Foi sancionada nesta última quarta-feira (5/5) a Lei 12.234/2010, a qual altera os artigos 109 e 110 do Código Penal, tangem ao tema da prescrição, entrando em vigor a partir da data de sua publicação, a qual ocorreu ontem, ou seja, dia 06. Duas são as modificações da nova lei: a primeira refere-se a um aumento do prazo mínimo da prescrição, que era de dois (2) anos e passou agora para três (3).
A outra alteração diz respeito à chamada prescrição retroativa que, segundo alguns juízos apressados, teria deixado de existir com a nova redação. Quando o projeto de lei veio à luz em 2003 sob nº 1383, para alterar o referido instituto prescricional, falou-se que seria o fim da impunidade pelo decurso do tempo, que seria a “moralização” do direito penal e expressões quejandas de mesmo efeito retórico e demagógico.
A redação original era tão esdrúxula que criava uma espécie de “suspensão” de toda a prescrição durante o decorrer do processo criminal. Recebeu, então, diversos substitutivos, os quais, como descreve o parecer do relator da Comissão de Constituição e Justiça, foram sintetizados num “acordo político”, para se dar a redação com a qual a atual lei se apresenta. Foram quase sete (7) anos de discussão no Congresso para se chegar a uma redação morna. Faltou coragem? Sim, faltou coragem!
E isto porque o projeto se fundamentava numa gigantesca inverdade: a de que o acusado provoca o atraso da Justiça, amparado por seu advogado, mas claro, desde que tenha recursos para custear bons advogados. Mais uma vez a justificativa da impunidade recai sobre a sempre alegada chicana dos causídicos penalistas.
São eles os que, mediante sutilezas e ardis forenses atrasam todo o andamento do processo.
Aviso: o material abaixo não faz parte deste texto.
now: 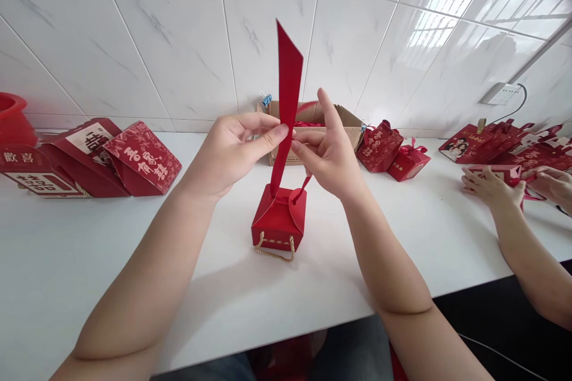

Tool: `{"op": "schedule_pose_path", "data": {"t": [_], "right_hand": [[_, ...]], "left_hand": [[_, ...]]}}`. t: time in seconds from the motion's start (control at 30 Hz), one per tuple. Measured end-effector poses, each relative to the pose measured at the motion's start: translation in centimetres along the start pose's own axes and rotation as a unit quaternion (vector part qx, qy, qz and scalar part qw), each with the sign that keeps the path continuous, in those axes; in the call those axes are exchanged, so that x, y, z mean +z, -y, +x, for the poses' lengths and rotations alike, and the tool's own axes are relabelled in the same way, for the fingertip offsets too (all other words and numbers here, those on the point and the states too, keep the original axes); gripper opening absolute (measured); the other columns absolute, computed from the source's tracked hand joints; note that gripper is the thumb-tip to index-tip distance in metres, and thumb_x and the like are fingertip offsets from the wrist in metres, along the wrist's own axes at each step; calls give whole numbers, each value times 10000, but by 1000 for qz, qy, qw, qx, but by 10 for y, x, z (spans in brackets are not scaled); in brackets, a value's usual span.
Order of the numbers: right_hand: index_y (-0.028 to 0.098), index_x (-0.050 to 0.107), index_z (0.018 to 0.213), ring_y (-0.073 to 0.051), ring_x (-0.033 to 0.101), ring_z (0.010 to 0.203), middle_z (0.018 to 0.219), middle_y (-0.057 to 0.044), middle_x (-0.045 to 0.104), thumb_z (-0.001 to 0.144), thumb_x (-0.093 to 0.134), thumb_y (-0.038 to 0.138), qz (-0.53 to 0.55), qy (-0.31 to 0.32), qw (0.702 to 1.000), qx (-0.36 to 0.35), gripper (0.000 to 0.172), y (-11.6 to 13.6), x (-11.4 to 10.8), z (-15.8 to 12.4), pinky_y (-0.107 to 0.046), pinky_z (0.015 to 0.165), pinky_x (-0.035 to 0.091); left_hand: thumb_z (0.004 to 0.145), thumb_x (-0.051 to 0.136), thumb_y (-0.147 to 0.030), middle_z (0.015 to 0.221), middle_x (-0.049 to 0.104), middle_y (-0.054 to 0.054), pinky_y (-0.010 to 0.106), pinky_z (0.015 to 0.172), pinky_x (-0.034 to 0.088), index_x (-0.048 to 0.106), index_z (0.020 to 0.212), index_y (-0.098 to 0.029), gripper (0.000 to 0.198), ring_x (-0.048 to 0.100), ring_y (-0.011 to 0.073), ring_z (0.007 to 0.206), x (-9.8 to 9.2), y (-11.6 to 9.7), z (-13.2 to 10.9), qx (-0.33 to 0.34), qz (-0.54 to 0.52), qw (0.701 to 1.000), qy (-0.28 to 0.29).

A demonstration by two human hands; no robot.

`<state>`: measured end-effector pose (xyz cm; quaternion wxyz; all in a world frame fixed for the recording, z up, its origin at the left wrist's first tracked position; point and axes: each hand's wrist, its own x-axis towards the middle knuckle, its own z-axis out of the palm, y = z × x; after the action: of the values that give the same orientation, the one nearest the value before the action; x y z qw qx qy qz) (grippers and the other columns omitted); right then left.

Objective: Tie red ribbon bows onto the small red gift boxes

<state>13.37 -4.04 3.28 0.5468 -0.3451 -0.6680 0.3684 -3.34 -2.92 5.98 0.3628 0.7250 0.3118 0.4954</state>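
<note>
A small red gift box (pixel 277 220) with a gold rope handle (pixel 274 256) on its front stands on the white table before me. Red ribbon (pixel 289 80) rises from slots in its top, one end standing up above my hands. Between thumb and fingers, my left hand (pixel 243 146) pinches this ribbon. My right hand (pixel 325 158) is closed on the ribbon's other side, its index finger raised, and a thinner stretch runs down from it to the box's right flap. Both hands are above the box, almost touching each other.
Behind the box, an open cardboard box (pixel 344 119) holds red material. Red gift boxes (pixel 143 158) lean at left beside a red basin (pixel 15 119). More boxes (pixel 379 146) stand at right, where another person's hands (pixel 496 187) handle a red box (pixel 500 174).
</note>
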Motion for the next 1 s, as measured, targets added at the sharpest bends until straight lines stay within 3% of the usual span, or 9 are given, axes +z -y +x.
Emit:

E são alimentados pelos acusados, todos cafajestes, criminosos habituais, desalmados e crudelíssimos. Não existem pessoas inocentes acusadas de crime em nosso país, todos que sofrem um processo são criminosos e livram-se por força de corromperem o mecanismo judiciário eficientíssimo.
A primeira coisa que precisa ser esclarecida é que o direito penal é feito para o cidadão acusado de crime! Qualquer cidadão, inclusive aquele que comete um erro eventual em sua vida e responde por isso. O direito penal não tem caráter “moralizante”, ele defende os verdadeiros valores sociais.
E o primeiro deles é o da justiça social. Este implica na aplicação de uma justiça equânime, real, célere e, simultaneamente, ponderada. Sim, a Justiça tem de saber combinar prudência e celeridade. Uma Justiça que arrasta seus processos não é justa.
Porém, culpar o acusado e seu defensor pelas mazelas de um processo demorado é o maior absurdo de todos.
Mas, como se vê das discussões de nossa eminente casa legislativa, o tempo é um fator que beneficia o réu e que tem de ser combatido. Não é a morosidade do Judiciário o real problema, mas a figura do acusado. Maravilhoso pensamento, bastante coerente com o moderno direito penal alemão – várias vezes citado nas discussões do Congresso. Afinal, só no Brasil existe prescrição retroativa!
Se os congressistas se debruçassem sobre a realidade penal, nós não seríamos obrigados a conviver com tantas baboseiras. O direito penal alemão trabalha numa dimensão totalmente diferente da nossa. Buscam a construção das condutas criminosas visando o sentido e a finalidade da pena. Nós tupiniquins ainda temos que ouvir que a sanção penal é a efetividade da punição. Direito penal é instrumento de vingança e serve para punir.
Não se vê que o peso do processo já é uma punição em si. A pena, quando aplicada eficientemente, deve funcionar como mecanismo de ressocialização, para prevenir a criminalidade. E o caminhar do processo deve ter razoável duração, como determina a própria carta constitucional. Para isto, o Judiciário não pode ser moroso. Para isto, há que se abandonar perspectivas burocrático-formais de movimentação processual. Há que se ter uma Justiça que ande.
A prescrição – incluindo-se principalmente a prescrição retroativa, que não deixou de existir, apenas perdeu parte de sua possibilidade de contagem de prazo – serve para chamar a atenção para o grave problema da lentidão judicial. Prescrevem os processos que não foram conduzidos adequadamente, aqueles em que a justiça não se fez Justiça.
Aqueles em que acusados que não tinham dinheiro para pagar bons advogados, nem conhecimento para entender a complexidade do mecanismo acusatório, venciam pelo decurso do tempo, suportando a carga e a pecha de réus, numa situação ao longo dos anos em que, muitas vezes, nem sequer entendiam porque a tinham de enfrentar.